WHEN income > 50000 THEN 'High Salary'
ELSE 'Average Salary'
END AS category,
COUNT(1) AS accounts_count
FROM Accounts
GROUP BY 1
)
SELECT category, IFNULL(accounts_count, 0) AS accounts_count
FROM
S
LEFT JOIN T USING (category);
"#
}
// Accepted solution for LeetCode #1907: Count Salary Categories
// Auto-generated TypeScript example from rust.

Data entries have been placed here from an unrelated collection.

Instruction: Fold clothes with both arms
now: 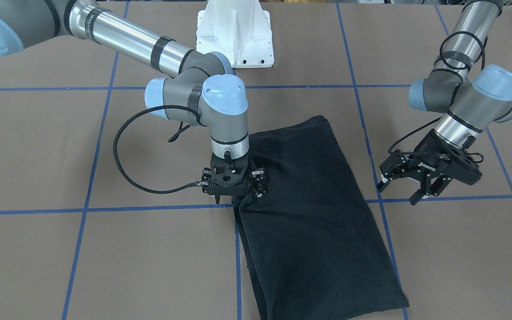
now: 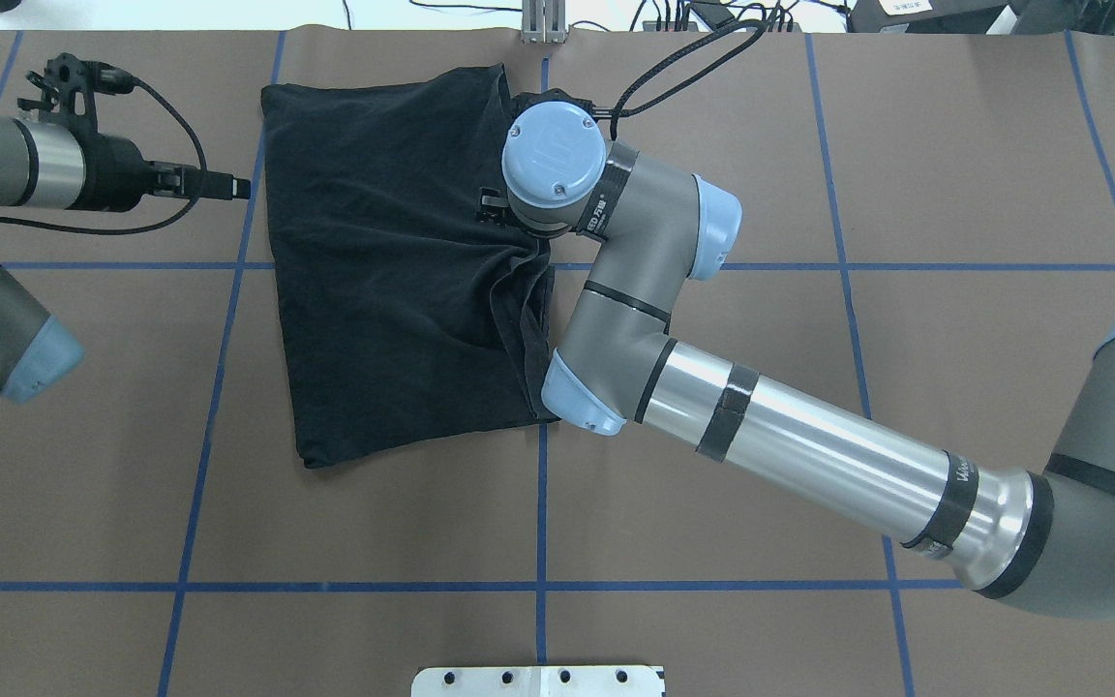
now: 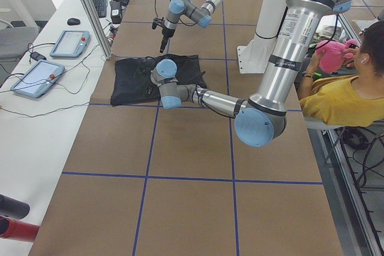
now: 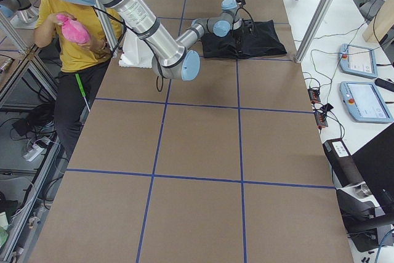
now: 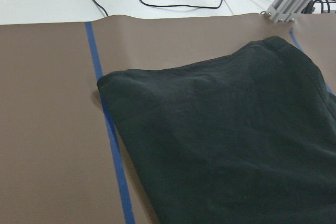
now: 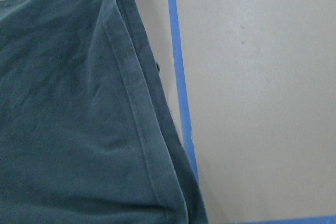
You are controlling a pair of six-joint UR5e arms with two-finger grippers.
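Brown surface [image 1: 60, 266], blue tape grid. Black shirt [image 1: 318, 213] lies on it as a long folded band, no graphic showing. Right arm [image 2: 809, 445] is down at the middle of one long edge, and the cloth puckers toward it. Right fingers [image 1: 217, 200] mostly hidden; cannot tell if they grip. Left fingers [image 1: 417, 195] spread, empty, hovering just off the opposite edge. For the fold, likely: catch every hem layer, lift low, steady the far side with the left.
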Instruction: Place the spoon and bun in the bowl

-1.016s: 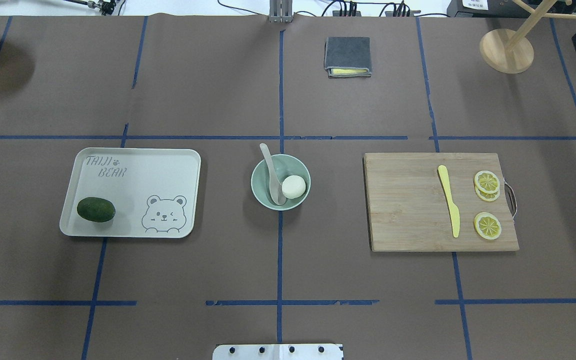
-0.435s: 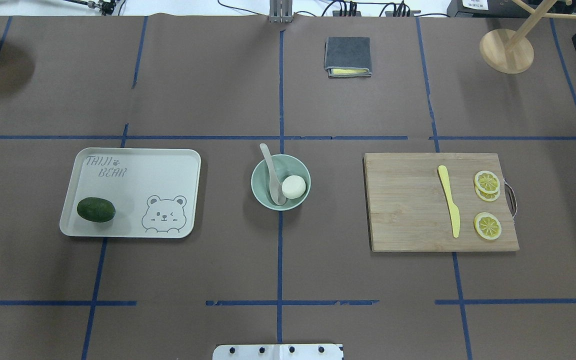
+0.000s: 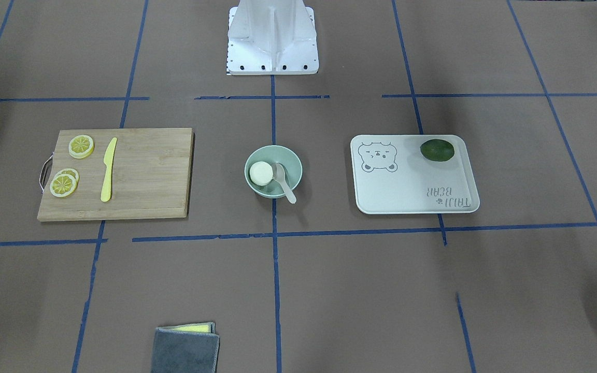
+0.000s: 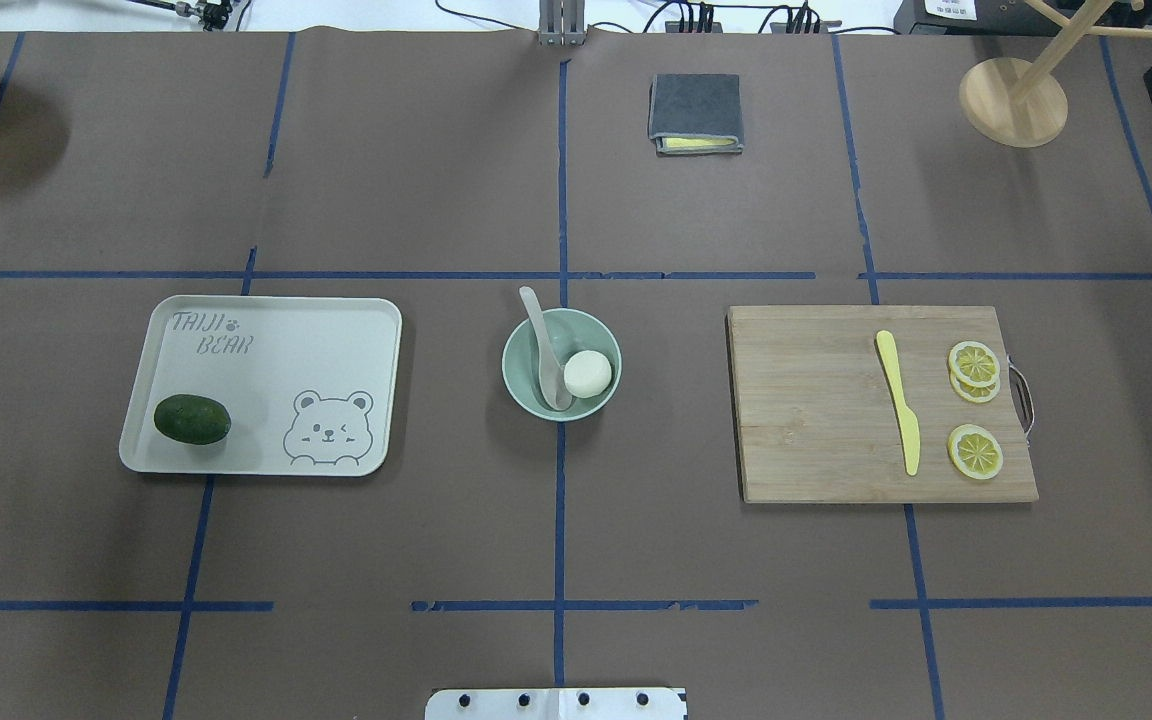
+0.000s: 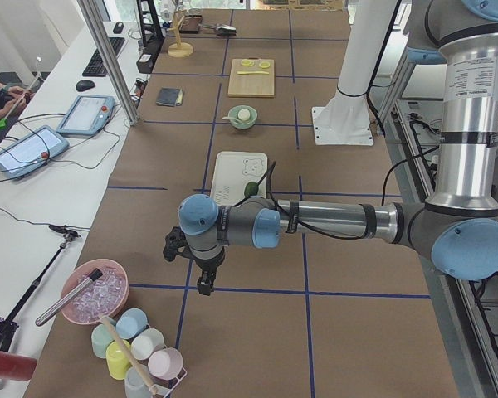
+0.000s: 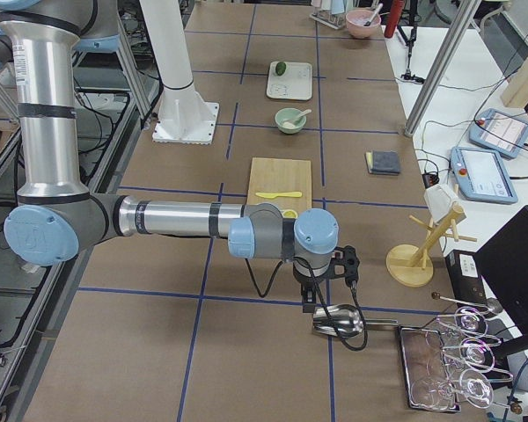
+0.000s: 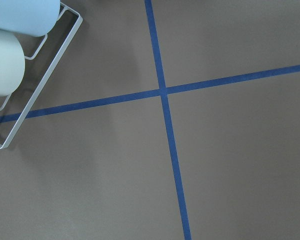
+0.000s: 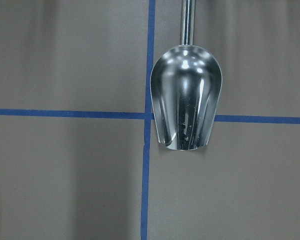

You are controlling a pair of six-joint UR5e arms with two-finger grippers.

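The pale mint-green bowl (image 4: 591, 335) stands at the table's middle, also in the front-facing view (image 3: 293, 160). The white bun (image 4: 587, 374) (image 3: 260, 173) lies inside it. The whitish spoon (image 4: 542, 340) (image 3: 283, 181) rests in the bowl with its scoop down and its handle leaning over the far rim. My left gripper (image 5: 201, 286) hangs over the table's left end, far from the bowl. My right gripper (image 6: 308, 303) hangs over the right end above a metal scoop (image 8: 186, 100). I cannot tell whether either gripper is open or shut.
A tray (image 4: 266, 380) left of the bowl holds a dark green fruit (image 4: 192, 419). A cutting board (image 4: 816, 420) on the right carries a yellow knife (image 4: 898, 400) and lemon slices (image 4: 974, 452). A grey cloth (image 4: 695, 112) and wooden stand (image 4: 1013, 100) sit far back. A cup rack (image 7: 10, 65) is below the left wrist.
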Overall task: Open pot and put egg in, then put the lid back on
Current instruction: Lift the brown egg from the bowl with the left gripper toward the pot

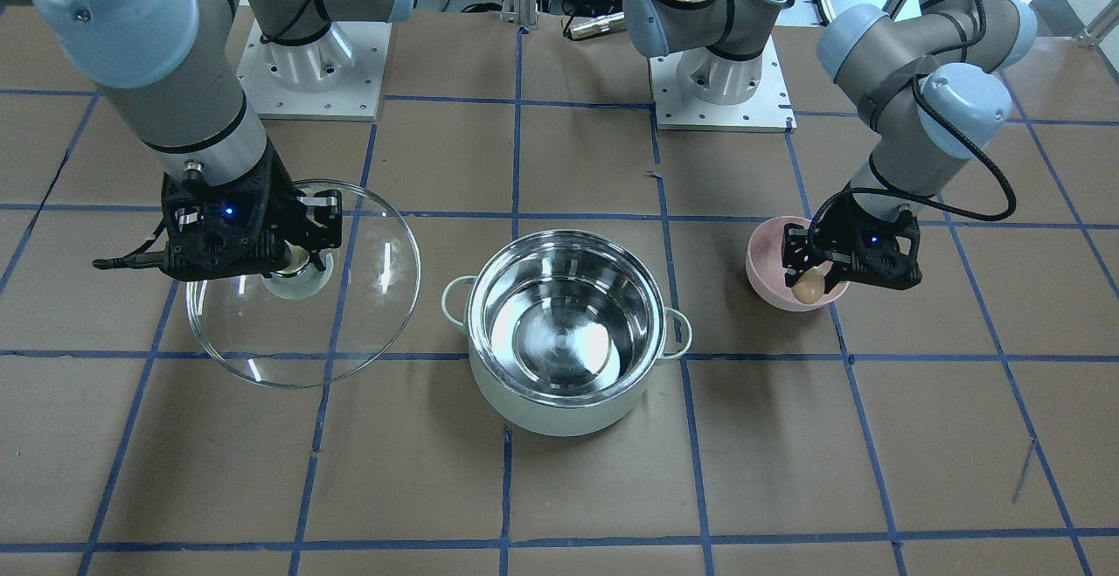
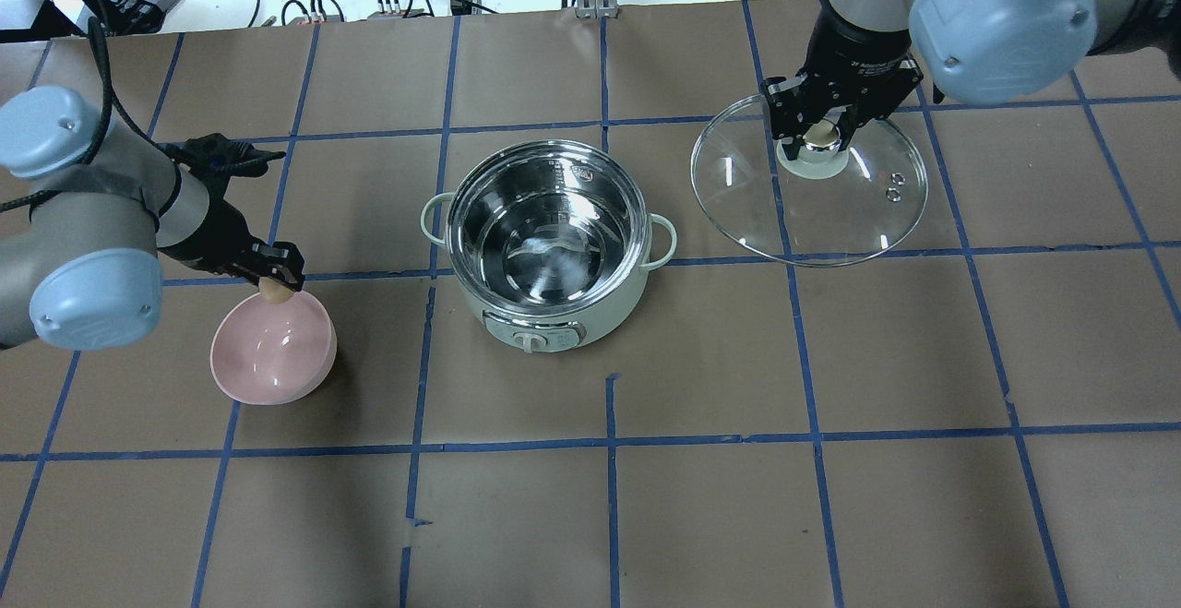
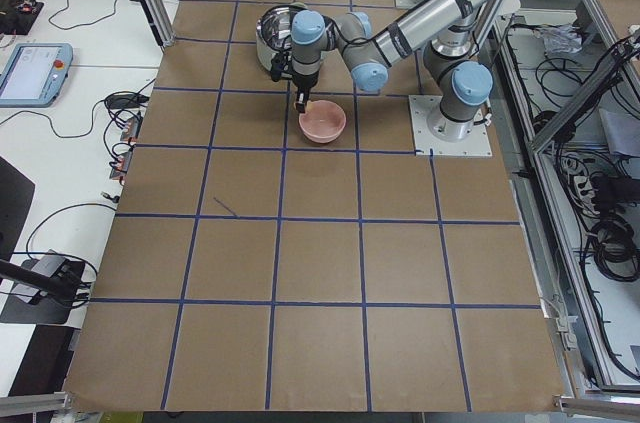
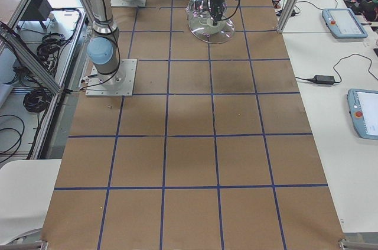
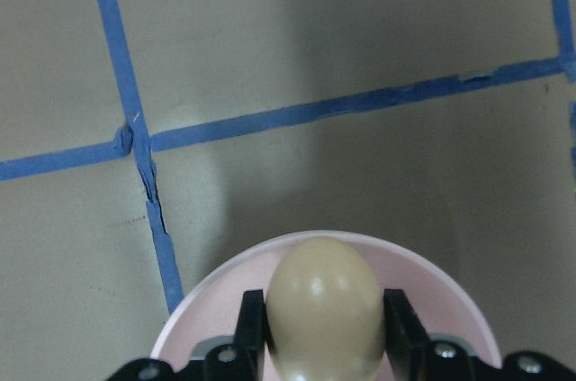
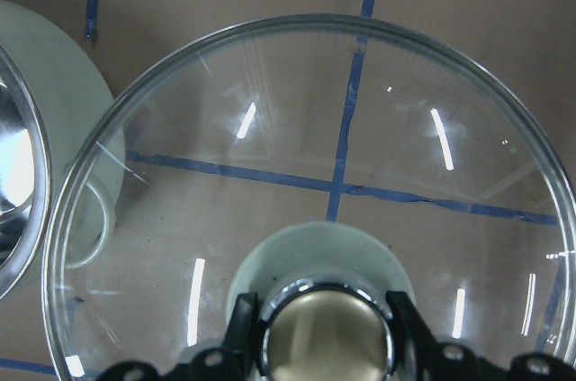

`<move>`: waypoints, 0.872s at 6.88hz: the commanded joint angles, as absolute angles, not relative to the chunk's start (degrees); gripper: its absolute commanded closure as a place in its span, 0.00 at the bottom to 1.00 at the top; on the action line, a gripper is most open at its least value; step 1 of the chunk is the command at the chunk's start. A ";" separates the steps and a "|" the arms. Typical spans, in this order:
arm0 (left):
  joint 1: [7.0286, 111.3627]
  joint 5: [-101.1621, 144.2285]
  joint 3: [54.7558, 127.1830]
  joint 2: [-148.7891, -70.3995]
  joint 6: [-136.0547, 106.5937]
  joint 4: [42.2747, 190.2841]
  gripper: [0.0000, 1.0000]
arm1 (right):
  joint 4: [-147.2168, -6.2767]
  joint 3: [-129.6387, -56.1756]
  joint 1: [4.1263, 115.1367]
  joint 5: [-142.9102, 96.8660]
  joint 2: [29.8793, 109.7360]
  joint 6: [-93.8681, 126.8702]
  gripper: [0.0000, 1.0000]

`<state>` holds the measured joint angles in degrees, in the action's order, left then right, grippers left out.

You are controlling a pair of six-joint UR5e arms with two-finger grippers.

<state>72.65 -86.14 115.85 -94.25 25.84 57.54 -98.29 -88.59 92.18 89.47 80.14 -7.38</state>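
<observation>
The mint-green pot stands open at the table's middle with its steel inside bare; it also shows in the front view. My left gripper is shut on the tan egg just over the far rim of a pink bowl. The left wrist view shows the egg pinched between both fingers. My right gripper is shut on the knob of the glass lid and holds it beside the pot, apart from it. The lid also shows in the front view.
The pink bowl sits on the table to the pot's left in the overhead view, and shows below the egg in the left wrist view. Blue tape lines grid the brown table cover. Both arm bases stand at the robot's edge.
</observation>
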 commanded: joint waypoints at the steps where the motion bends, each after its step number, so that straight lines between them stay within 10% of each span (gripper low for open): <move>1: 80.29 -86.05 108.66 -94.30 12.99 61.25 0.99 | -98.26 -88.68 92.11 89.47 80.16 -7.38 0.77; 6: 98.67 -87.00 100.92 -101.31 -11.23 59.68 0.99 | -98.53 -89.12 92.28 89.74 80.16 -7.47 0.76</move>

function exampleSolution(): void {
}
// Reference (rust):
// // Accepted solution for LeetCode #1907: Count Salary Categories
// pub fn sql_example() -> &'static str {
// r#"
// -- Accepted solution for LeetCode #1907: Count Salary Categories
// # Write your MySQL query statement below
// WITH
// S AS (
// SELECT 'Low Salary' AS category
// UNION
// SELECT 'Average Salary'
// UNION
// SELECT 'High Salary'
// ),
// T AS (
// SELECT
// CASE
// WHEN income < 20000 THEN "Low Salary"
// WHEN income > 50000 THEN 'High Salary'
// ELSE 'Average Salary'
// END AS category,
// COUNT(1) AS accounts_count
// FROM Accounts
// GROUP BY 1
// )
// SELECT category, IFNULL(accounts_count, 0) AS accounts_count
// FROM
// S
// LEFT JOIN T USING (category);
// "#
// }
Use this to step through a reusable interview workflow for this problem.
Two nested loops check every pair or subarray. The outer loop fixes a starting point, the inner loop extends or searches. For n elements this gives up to n²/2 operations. No extra space, but the quadratic time is prohibitive for large inputs.
Most array problems have an O(n²) brute force (nested loops) and an O(n) optimal (single pass with clever state tracking). The key is identifying what information to maintain as you scan: a running max, a prefix sum, a hash map of seen values, or two pointers.
Review these before coding to avoid predictable interview regressions.
Wrong move: Loop endpoints miss first/last candidate.
Usually fails on: Fails on minimal arrays and exact-boundary answers.
Fix: Re-derive loops from inclusive/exclusive ranges before coding.